▶ [TASK DETAILS]: Line count for the string "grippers": state how many lines in the records below hold it, giving only the number.

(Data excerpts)
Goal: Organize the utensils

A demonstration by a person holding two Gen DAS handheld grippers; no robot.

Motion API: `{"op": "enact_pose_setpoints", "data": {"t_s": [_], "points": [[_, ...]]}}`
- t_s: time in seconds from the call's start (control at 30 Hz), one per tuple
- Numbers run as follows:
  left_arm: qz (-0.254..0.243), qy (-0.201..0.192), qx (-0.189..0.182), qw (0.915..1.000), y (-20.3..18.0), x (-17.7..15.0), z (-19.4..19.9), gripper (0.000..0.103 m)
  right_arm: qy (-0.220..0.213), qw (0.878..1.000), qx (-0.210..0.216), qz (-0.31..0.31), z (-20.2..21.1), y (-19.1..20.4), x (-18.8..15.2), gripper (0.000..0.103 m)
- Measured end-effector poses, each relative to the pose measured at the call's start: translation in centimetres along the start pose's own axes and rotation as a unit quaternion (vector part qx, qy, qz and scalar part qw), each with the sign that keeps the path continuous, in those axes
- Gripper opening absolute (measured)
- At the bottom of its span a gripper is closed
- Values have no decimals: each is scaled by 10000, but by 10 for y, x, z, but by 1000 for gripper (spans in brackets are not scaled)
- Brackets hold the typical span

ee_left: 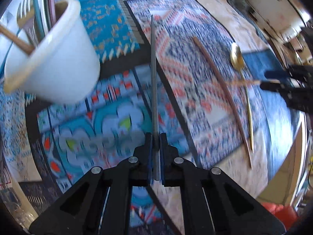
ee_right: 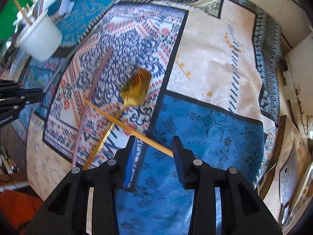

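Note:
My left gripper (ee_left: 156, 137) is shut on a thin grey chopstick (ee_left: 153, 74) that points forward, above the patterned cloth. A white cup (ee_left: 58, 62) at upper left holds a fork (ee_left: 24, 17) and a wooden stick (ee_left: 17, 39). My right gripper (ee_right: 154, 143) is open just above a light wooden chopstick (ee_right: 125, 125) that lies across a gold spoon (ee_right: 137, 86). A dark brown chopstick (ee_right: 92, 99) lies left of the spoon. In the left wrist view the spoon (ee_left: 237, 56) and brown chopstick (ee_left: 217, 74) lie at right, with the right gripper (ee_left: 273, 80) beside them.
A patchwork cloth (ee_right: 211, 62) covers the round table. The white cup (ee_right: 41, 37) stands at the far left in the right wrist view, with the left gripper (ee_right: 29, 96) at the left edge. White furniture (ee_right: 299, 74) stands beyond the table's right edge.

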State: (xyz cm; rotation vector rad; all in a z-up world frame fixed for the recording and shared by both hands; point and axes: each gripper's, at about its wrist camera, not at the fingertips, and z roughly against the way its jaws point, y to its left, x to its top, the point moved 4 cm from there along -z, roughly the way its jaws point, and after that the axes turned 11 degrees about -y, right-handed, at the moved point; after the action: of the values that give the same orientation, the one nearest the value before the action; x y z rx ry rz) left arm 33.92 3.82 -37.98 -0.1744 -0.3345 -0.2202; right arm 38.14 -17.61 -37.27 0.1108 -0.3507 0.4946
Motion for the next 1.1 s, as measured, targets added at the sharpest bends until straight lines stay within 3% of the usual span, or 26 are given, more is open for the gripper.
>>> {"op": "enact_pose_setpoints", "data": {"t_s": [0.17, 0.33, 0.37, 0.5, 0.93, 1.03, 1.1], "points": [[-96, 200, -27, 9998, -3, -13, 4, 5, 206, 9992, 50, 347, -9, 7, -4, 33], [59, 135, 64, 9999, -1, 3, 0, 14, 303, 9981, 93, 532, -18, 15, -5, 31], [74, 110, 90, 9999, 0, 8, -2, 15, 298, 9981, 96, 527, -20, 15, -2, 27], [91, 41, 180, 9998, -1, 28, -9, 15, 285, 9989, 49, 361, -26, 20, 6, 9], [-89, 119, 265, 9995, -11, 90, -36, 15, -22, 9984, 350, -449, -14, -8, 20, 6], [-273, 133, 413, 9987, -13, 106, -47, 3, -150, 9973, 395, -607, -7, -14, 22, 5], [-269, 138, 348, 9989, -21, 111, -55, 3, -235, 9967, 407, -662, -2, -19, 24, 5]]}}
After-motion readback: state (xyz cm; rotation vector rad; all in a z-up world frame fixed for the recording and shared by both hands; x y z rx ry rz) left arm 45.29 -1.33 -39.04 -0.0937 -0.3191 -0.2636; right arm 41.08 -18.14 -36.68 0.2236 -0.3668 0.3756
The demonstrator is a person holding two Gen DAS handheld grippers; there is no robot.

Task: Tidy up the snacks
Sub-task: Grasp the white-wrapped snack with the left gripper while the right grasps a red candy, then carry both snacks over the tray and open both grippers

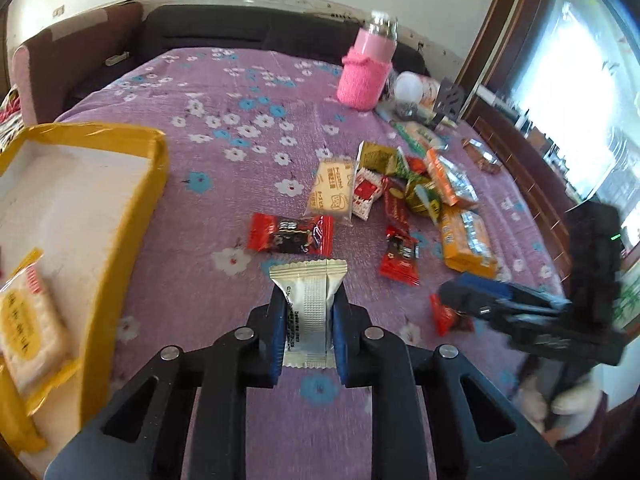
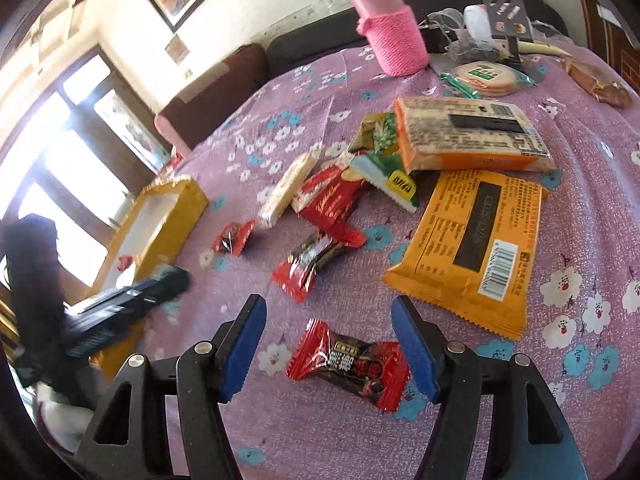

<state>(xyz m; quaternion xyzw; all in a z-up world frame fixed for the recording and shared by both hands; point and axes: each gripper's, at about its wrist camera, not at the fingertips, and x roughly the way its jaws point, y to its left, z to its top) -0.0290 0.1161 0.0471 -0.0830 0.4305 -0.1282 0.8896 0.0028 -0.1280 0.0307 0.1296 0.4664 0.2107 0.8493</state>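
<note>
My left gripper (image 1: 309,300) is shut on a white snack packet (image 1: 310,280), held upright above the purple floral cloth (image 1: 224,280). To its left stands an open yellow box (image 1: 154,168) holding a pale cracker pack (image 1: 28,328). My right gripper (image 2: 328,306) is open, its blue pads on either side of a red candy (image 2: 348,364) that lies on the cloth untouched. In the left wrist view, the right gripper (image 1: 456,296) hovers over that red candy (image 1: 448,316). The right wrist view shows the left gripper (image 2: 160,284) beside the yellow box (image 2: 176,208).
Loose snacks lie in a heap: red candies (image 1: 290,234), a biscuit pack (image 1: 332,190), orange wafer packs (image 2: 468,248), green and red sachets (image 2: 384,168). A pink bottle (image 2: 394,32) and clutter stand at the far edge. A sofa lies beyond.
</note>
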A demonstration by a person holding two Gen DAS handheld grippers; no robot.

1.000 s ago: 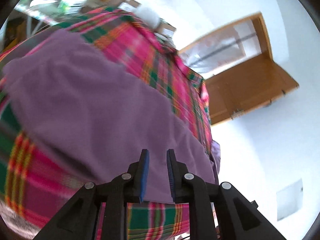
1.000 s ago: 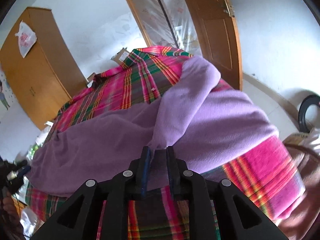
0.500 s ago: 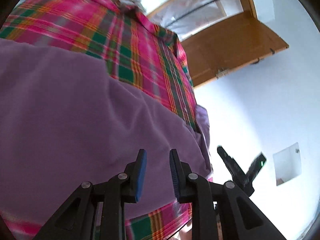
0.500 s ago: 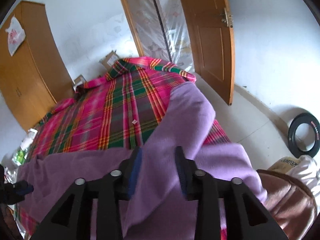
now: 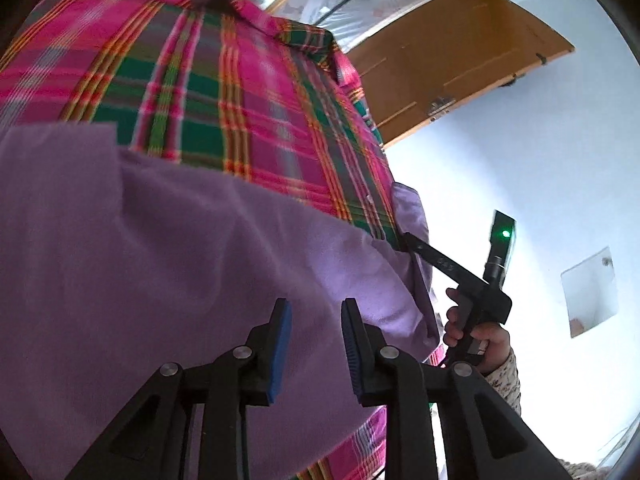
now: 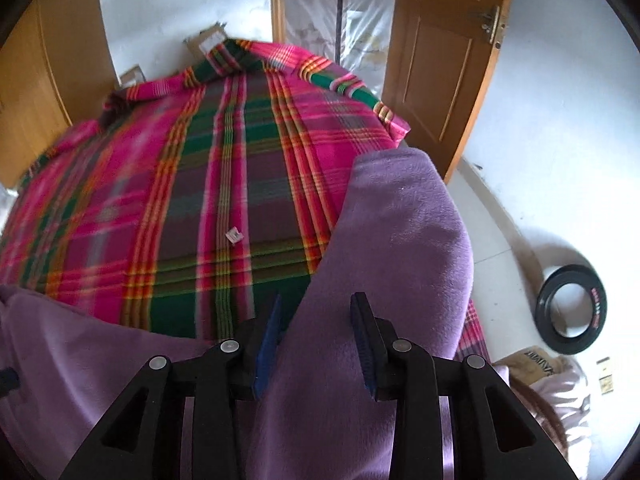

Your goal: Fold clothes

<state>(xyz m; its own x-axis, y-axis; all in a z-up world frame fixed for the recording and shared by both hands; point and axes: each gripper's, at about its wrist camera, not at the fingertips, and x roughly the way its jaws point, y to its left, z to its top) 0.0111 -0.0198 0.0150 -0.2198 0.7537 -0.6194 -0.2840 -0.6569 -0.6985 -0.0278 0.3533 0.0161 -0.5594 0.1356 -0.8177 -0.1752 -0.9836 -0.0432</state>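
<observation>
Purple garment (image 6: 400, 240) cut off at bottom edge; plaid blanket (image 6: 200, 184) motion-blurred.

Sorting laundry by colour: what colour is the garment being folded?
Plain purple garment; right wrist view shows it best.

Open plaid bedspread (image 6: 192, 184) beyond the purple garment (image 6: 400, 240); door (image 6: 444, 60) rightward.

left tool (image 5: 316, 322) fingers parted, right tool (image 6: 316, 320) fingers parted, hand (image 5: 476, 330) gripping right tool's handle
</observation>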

▶ [THE COMPLETED TASK]: 4